In reply, Inspector Bracco had no comment.
However, police have determined that Mrs. Durbin was in fact a murder victim. Since someone did kill her, and Mr. Curtlee has demonstrated that it could not have been him, why are the police still fixated on his possible involvement? Might not the solution to this mystery, as it most always does, lie closer to home, among Mrs. Durbin’s intimates? A cursory investigation by this reporter has already determined that Mrs. Durbin’s husband, Michael Durbin, for example, cannot account for his whereabouts at the time of his wife’s death. Moreover, sources at his place of business told this reporter that Mr. Durbin may be romantically involved with another of his employees.
This is specifically not to accuse Mr. Durbin of any wrongdoing, but merely to indicate possibilities in the murder investigation that, to date, the police seem to be willfully ignoring as Glitsky and Farrell continue their personal and extralegal vendetta against Ro Curtlee.
“You’ve got to sue her,” Chuck Novio said. “Her and her newspaper and the Curtlees personally. This is the most appalling libel I’ve ever read.”

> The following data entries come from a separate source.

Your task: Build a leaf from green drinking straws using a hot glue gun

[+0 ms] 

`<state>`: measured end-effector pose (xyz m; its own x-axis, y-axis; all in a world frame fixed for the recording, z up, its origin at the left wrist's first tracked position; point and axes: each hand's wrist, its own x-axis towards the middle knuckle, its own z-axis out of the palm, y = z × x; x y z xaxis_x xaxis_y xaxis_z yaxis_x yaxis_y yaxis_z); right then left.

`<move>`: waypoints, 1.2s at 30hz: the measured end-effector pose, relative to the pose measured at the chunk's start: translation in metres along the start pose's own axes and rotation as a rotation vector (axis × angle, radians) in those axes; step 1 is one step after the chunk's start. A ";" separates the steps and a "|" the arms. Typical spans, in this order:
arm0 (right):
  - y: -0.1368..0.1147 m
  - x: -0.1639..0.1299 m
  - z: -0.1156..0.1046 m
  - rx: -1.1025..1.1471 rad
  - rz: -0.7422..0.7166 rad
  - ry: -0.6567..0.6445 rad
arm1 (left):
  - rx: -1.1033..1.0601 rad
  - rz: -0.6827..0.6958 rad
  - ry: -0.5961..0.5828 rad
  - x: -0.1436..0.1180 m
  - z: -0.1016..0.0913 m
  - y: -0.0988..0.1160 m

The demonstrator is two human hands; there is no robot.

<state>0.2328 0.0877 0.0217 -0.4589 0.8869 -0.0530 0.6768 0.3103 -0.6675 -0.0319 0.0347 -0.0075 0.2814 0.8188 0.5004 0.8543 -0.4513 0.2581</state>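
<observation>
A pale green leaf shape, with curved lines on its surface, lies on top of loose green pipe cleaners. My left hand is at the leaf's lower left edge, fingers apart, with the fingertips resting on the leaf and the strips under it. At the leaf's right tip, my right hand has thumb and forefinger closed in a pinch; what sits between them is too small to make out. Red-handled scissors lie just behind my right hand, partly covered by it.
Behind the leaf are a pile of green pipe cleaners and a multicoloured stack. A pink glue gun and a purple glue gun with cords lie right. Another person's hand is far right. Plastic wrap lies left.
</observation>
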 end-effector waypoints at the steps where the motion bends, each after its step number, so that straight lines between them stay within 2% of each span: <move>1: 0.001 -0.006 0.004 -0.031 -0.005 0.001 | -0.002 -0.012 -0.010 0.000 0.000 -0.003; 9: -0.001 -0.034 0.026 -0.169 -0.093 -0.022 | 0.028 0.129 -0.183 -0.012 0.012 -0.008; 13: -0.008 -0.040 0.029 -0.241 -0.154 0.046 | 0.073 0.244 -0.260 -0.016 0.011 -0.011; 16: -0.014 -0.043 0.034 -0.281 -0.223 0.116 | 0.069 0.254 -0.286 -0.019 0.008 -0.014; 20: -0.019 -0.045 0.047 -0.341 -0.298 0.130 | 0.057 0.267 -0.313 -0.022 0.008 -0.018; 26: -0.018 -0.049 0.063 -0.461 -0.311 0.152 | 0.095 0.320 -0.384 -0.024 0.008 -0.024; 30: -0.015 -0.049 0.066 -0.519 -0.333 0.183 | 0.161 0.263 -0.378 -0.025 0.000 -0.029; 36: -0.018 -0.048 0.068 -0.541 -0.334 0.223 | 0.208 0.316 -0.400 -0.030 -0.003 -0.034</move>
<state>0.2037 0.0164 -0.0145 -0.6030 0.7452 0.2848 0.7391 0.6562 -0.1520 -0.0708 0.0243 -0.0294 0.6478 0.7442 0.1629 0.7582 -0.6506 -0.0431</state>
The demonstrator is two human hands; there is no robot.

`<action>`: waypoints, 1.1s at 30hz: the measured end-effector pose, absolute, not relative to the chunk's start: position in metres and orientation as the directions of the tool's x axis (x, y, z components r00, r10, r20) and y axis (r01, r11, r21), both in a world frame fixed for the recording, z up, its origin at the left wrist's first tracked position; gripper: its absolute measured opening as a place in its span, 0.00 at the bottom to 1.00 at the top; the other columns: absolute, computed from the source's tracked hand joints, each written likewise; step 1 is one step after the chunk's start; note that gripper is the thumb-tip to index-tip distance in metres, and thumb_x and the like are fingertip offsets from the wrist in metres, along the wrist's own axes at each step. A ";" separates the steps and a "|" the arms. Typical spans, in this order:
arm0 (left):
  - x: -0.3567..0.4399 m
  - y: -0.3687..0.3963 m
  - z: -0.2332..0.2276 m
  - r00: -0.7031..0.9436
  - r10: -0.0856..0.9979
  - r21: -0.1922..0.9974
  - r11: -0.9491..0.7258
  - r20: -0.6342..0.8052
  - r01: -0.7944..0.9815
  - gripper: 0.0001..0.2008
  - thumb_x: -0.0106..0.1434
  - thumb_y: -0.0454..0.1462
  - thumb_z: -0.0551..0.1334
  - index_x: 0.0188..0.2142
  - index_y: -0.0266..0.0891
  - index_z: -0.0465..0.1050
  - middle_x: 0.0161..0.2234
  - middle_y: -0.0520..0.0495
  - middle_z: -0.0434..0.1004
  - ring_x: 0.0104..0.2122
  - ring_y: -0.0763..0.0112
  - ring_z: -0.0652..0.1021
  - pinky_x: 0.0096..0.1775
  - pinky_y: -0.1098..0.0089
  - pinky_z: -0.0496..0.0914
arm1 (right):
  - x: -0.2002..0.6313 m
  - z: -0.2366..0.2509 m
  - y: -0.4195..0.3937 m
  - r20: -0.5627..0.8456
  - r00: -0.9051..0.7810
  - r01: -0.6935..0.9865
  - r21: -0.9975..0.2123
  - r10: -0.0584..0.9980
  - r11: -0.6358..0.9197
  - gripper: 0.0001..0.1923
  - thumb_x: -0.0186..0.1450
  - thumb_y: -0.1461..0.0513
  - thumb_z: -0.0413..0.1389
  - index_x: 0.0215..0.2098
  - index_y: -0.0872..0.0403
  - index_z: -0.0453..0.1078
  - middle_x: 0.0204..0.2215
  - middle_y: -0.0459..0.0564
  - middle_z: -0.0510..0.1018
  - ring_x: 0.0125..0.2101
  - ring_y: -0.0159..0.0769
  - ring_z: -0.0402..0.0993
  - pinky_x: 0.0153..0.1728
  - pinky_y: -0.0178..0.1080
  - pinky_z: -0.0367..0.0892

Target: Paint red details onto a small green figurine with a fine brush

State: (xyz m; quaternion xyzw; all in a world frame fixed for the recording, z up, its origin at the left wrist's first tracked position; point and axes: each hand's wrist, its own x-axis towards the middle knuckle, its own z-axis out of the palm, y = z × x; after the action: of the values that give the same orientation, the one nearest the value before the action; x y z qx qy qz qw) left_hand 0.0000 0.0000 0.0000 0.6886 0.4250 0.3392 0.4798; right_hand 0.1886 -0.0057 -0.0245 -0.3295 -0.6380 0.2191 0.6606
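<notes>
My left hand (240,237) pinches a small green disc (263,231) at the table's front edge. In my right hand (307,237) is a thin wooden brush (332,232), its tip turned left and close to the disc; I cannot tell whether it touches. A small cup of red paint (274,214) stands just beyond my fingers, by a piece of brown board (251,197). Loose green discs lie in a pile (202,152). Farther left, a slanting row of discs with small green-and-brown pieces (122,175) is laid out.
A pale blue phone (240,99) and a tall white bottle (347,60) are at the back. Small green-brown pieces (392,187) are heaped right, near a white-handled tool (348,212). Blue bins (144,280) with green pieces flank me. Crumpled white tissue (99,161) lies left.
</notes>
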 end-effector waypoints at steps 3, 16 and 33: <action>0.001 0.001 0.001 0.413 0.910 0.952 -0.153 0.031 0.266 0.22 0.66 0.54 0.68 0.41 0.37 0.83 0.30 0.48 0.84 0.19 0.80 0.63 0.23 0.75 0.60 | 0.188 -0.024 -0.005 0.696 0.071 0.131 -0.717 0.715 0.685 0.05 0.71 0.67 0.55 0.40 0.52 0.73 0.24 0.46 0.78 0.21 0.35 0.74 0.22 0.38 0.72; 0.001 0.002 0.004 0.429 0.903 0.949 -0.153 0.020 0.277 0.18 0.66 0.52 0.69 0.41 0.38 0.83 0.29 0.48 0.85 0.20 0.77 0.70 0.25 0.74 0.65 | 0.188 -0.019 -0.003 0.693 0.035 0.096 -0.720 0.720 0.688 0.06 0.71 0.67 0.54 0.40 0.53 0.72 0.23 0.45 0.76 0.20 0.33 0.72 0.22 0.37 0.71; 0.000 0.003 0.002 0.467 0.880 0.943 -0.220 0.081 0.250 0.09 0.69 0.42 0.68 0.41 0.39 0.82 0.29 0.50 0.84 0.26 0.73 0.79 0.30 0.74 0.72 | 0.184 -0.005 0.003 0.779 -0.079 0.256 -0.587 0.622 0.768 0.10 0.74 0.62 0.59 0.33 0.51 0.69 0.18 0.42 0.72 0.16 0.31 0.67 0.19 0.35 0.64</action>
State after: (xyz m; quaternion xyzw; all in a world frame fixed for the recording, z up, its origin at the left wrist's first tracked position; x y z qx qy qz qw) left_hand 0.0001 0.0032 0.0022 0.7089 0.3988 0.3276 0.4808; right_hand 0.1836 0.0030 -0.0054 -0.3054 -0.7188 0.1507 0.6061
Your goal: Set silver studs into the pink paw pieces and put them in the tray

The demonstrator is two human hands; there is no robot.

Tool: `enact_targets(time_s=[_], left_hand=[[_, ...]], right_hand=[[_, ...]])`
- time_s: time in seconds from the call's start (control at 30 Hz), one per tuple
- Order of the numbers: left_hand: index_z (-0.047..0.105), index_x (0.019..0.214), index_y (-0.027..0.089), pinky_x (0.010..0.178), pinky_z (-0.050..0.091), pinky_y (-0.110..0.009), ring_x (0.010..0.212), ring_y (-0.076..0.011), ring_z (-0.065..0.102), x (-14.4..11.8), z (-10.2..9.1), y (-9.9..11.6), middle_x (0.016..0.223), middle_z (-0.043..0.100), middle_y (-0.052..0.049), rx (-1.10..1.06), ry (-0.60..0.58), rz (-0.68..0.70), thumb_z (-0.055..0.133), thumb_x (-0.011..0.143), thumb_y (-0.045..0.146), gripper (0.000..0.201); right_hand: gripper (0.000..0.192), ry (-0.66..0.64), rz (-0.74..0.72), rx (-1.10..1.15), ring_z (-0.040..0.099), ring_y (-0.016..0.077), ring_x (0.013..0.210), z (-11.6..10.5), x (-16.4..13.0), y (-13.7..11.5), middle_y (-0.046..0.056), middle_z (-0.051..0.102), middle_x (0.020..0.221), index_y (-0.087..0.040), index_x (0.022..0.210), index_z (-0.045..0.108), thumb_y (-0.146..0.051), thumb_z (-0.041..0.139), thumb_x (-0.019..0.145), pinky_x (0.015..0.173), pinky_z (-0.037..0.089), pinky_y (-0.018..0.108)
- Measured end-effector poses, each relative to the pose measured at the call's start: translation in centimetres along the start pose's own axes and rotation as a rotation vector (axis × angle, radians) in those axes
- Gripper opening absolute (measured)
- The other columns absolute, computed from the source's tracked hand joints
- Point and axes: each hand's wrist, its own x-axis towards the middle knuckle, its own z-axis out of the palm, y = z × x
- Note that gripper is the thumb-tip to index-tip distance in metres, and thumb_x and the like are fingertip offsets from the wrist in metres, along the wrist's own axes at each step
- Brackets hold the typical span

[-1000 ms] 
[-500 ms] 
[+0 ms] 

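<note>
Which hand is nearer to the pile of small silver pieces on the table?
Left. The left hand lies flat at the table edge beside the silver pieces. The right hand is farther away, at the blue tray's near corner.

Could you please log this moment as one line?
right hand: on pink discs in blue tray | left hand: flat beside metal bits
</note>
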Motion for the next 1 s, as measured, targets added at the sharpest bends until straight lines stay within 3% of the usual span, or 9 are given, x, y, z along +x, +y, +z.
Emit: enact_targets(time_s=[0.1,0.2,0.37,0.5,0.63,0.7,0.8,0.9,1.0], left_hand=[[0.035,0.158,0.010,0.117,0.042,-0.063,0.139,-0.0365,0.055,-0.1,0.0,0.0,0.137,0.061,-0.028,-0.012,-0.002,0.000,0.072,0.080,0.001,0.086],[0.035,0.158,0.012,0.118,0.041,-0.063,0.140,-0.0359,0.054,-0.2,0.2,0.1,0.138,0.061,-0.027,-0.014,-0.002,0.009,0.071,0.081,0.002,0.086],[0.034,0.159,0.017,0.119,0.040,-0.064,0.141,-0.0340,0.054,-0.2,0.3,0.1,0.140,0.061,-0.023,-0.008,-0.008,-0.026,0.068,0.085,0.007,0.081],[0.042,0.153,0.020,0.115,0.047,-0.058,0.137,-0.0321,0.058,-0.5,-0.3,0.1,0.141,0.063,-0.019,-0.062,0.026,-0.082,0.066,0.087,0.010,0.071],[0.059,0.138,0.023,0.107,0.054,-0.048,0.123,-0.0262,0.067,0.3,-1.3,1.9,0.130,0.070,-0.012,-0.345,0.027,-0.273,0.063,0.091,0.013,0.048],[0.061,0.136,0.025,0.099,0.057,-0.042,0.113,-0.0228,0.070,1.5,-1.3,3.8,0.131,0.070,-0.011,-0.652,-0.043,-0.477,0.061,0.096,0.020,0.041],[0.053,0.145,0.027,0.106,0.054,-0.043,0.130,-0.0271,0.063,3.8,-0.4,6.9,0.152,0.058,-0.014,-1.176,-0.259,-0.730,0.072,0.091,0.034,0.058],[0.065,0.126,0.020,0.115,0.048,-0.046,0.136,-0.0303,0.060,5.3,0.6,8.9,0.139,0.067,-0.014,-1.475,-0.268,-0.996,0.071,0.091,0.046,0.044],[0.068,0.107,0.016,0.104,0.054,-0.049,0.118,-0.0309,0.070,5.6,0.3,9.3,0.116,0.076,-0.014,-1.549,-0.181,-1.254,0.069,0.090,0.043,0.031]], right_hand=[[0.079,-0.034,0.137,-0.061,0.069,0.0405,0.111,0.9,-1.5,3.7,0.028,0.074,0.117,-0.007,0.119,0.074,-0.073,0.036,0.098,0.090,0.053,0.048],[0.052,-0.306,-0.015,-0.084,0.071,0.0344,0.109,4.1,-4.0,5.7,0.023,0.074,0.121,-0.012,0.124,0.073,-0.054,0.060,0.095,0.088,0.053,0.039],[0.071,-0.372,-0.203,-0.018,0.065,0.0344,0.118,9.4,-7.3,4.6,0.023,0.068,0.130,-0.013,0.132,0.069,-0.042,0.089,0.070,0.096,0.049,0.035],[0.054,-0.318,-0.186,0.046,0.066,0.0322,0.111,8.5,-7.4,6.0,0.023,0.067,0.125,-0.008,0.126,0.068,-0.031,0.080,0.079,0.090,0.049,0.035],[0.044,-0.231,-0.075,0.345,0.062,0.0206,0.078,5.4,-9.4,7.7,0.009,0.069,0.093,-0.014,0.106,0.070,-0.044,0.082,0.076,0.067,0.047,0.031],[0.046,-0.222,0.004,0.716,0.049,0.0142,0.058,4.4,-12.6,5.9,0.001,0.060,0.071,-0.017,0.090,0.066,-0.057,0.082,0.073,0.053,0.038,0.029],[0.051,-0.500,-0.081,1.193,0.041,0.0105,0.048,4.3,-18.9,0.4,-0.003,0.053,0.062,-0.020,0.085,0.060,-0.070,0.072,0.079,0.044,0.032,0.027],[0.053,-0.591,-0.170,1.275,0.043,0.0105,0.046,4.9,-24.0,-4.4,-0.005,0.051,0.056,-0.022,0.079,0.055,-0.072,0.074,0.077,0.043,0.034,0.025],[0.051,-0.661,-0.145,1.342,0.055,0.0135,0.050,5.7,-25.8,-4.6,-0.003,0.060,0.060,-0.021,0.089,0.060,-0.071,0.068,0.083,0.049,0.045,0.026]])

It was a few minutes after seven A.M. and they were all sitting around the dining room table, Michael and Chuck and the three Durbin children. Kathy and the twins were in the adjoining kitchen making eggs and bacon and toast. They would be cremating Janice today at eleven o’clock and so the kids and Chuck were all taking the day off from school. Durbin’s second son, Peter, had been the first one up and hence the first to read the article, and he’d barely gotten through it before he went running up the stairs to wake his father and show it to him.